● EXERCISE OBJECTIVE
When the line containing "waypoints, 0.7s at" is found in the data below, copy it and each line after it through the line containing "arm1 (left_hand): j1", exactly and with no others.
*** EXTRACTED ENTRIES Section Begins ***
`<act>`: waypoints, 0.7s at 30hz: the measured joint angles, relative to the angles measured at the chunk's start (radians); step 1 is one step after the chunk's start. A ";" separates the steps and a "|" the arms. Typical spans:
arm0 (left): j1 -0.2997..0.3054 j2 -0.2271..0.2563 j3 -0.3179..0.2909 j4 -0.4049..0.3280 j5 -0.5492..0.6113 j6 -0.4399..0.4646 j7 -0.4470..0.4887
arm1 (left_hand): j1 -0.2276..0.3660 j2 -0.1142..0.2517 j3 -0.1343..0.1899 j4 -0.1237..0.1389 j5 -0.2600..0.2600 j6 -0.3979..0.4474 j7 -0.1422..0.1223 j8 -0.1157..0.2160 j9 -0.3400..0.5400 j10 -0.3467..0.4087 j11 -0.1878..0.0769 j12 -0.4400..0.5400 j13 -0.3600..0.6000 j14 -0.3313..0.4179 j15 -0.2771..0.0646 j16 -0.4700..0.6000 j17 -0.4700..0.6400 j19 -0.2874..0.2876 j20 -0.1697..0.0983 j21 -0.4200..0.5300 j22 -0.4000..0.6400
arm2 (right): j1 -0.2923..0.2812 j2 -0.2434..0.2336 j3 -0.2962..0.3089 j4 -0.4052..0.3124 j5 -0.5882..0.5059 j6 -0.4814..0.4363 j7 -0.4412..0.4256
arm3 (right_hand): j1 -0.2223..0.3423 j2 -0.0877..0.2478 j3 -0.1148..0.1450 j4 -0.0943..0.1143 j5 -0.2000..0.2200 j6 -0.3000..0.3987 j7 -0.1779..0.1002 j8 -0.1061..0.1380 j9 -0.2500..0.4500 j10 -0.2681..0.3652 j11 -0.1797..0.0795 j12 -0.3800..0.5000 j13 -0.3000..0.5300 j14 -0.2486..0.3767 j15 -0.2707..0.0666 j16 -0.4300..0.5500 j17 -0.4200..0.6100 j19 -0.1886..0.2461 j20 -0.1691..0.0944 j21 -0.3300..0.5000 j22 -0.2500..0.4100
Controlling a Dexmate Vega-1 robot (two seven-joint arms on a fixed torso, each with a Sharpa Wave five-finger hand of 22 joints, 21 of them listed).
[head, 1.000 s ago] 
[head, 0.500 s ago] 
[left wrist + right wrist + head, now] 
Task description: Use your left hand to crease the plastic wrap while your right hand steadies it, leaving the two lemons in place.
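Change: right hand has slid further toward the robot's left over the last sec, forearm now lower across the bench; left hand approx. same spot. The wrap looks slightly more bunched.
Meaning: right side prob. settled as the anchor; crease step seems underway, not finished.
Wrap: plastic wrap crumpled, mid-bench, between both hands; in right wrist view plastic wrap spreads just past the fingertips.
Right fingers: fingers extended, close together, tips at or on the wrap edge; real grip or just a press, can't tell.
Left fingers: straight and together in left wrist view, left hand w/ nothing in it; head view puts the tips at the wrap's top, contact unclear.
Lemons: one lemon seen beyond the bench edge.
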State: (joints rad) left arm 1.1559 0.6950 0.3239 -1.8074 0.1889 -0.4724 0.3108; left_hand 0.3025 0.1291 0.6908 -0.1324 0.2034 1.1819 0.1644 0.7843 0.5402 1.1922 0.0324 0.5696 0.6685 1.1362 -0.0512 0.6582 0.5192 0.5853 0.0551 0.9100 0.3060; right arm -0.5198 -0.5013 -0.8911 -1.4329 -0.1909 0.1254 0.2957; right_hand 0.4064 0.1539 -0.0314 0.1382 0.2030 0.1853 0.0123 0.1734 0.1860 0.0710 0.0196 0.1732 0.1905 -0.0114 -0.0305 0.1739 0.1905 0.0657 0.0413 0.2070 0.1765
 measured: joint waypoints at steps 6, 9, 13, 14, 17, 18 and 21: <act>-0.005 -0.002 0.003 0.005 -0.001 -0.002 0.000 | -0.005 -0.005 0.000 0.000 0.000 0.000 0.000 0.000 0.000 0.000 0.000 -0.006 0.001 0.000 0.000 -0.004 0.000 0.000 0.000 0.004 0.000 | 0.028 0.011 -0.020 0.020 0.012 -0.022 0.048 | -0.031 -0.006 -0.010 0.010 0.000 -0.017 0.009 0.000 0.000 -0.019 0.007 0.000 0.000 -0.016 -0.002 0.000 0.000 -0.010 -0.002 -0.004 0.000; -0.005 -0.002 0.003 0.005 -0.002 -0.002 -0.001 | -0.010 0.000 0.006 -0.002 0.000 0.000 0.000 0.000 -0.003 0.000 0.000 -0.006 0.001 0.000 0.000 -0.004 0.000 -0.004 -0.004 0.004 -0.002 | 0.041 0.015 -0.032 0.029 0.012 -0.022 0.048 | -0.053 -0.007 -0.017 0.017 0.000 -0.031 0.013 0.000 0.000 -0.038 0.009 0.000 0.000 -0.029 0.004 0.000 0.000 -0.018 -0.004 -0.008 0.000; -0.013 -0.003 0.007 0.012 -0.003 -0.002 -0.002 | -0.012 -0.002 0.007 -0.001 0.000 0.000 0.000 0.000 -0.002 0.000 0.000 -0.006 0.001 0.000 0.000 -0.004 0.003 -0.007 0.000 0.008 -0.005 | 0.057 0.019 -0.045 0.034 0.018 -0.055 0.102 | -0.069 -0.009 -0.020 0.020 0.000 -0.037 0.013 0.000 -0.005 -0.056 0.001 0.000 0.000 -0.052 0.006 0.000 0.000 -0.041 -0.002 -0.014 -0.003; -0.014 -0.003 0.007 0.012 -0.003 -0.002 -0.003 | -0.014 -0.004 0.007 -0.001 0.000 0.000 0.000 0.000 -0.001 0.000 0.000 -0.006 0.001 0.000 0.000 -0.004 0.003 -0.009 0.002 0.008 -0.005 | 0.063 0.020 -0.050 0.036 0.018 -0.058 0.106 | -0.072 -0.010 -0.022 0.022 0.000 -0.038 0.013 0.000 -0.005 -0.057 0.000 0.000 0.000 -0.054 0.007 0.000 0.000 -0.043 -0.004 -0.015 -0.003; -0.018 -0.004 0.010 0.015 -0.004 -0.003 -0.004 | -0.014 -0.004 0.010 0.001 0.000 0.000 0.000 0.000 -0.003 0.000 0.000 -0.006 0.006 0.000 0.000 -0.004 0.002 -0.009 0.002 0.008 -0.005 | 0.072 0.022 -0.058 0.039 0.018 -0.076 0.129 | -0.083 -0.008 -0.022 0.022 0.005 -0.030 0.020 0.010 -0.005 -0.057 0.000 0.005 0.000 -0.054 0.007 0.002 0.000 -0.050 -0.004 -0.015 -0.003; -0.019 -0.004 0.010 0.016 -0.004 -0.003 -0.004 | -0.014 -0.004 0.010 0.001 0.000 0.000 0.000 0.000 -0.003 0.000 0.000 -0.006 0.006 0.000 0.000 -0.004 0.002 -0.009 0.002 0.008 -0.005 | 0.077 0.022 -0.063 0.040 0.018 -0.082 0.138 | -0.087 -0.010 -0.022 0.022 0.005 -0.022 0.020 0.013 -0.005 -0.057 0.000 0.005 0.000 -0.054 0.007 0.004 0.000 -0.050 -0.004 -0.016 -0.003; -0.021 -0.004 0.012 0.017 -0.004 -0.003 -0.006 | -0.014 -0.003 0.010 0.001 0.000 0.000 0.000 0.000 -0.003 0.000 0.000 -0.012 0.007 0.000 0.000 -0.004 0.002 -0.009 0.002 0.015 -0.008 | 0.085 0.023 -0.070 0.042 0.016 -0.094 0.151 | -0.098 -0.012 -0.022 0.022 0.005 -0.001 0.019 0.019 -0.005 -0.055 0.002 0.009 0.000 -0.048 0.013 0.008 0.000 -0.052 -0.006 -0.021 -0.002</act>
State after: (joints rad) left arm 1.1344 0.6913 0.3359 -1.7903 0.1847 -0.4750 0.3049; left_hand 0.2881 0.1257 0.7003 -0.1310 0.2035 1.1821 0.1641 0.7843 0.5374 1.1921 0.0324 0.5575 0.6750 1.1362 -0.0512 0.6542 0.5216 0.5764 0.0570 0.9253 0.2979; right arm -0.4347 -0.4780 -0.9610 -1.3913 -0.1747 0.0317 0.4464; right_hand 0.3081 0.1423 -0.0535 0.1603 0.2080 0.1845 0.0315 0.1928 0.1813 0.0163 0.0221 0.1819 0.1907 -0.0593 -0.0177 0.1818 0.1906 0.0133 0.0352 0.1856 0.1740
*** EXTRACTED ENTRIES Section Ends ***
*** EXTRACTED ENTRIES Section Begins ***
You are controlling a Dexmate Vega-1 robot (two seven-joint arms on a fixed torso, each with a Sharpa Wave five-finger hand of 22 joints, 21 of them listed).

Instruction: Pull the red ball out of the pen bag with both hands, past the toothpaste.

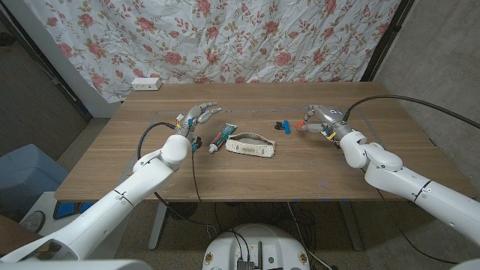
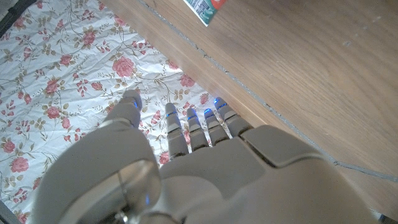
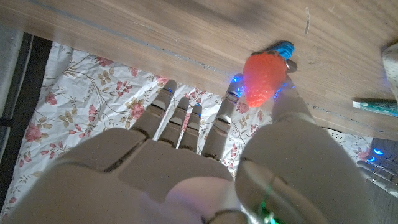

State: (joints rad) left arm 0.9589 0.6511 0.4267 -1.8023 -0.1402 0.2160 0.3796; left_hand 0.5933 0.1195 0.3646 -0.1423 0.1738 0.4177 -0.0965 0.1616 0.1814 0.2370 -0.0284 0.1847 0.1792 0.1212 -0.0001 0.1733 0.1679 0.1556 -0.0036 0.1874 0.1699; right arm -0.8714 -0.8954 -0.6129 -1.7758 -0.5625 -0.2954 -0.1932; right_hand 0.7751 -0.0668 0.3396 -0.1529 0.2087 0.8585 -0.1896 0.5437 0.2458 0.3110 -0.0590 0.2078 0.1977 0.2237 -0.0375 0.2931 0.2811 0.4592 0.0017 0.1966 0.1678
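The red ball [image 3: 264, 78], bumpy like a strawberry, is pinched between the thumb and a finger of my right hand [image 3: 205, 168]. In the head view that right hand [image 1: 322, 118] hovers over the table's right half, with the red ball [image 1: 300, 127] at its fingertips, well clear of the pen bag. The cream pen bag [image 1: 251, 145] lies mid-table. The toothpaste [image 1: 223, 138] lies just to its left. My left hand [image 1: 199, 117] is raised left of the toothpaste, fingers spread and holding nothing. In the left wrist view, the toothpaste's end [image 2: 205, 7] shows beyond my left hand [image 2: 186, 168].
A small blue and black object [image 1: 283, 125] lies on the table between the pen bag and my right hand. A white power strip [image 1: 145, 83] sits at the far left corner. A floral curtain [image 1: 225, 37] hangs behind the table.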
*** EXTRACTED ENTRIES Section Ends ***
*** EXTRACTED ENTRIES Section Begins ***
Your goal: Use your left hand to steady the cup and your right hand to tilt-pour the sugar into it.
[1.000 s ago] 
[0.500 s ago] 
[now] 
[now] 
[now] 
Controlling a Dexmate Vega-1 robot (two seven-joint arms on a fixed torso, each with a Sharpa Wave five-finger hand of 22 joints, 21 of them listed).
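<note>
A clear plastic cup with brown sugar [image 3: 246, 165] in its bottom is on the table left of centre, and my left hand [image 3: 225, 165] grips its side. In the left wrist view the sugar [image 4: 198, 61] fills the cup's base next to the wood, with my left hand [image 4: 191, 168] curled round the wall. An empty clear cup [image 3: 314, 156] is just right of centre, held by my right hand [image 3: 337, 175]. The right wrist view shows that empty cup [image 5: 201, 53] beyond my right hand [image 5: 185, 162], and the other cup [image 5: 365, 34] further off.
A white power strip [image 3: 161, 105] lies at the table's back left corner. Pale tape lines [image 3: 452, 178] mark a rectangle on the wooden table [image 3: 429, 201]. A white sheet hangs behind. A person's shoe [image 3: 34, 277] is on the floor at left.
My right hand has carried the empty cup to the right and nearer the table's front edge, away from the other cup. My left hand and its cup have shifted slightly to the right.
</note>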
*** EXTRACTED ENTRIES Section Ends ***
● EXPECTED ANSWER
`<act>`: waypoints, 0.7s at 30hz: the measured joint angles, relative to the angles measured at the chunk's start (radians); step 1 is one step after the chunk's start. A ";" separates the steps and a "|" the arms. Typical spans:
arm0 (left): j1 -0.2997..0.3054 j2 -0.2271..0.2563 j3 -0.3179..0.2909 j4 -0.4049..0.3280 j5 -0.5492..0.6113 j6 -0.4399..0.4646 j7 -0.4470..0.4887
arm1 (left_hand): j1 -0.2276..0.3660 j2 -0.1142..0.2517 j3 -0.1343..0.1899 j4 -0.1237..0.1389 j5 -0.2600..0.2600 j6 -0.3979..0.4474 j7 -0.1422..0.1223 j8 -0.1157..0.2160 j9 -0.3400..0.5400 j10 -0.3467..0.4087 j11 -0.1878..0.0769 j12 -0.4400..0.5400 j13 -0.3600..0.6000 j14 -0.3313..0.4179 j15 -0.2771..0.0646 j16 -0.4700..0.6000 j17 -0.4700..0.6400 j19 -0.2874..0.2876 j20 -0.1697..0.0983 j21 -0.4200..0.5300 j22 -0.4000..0.6400

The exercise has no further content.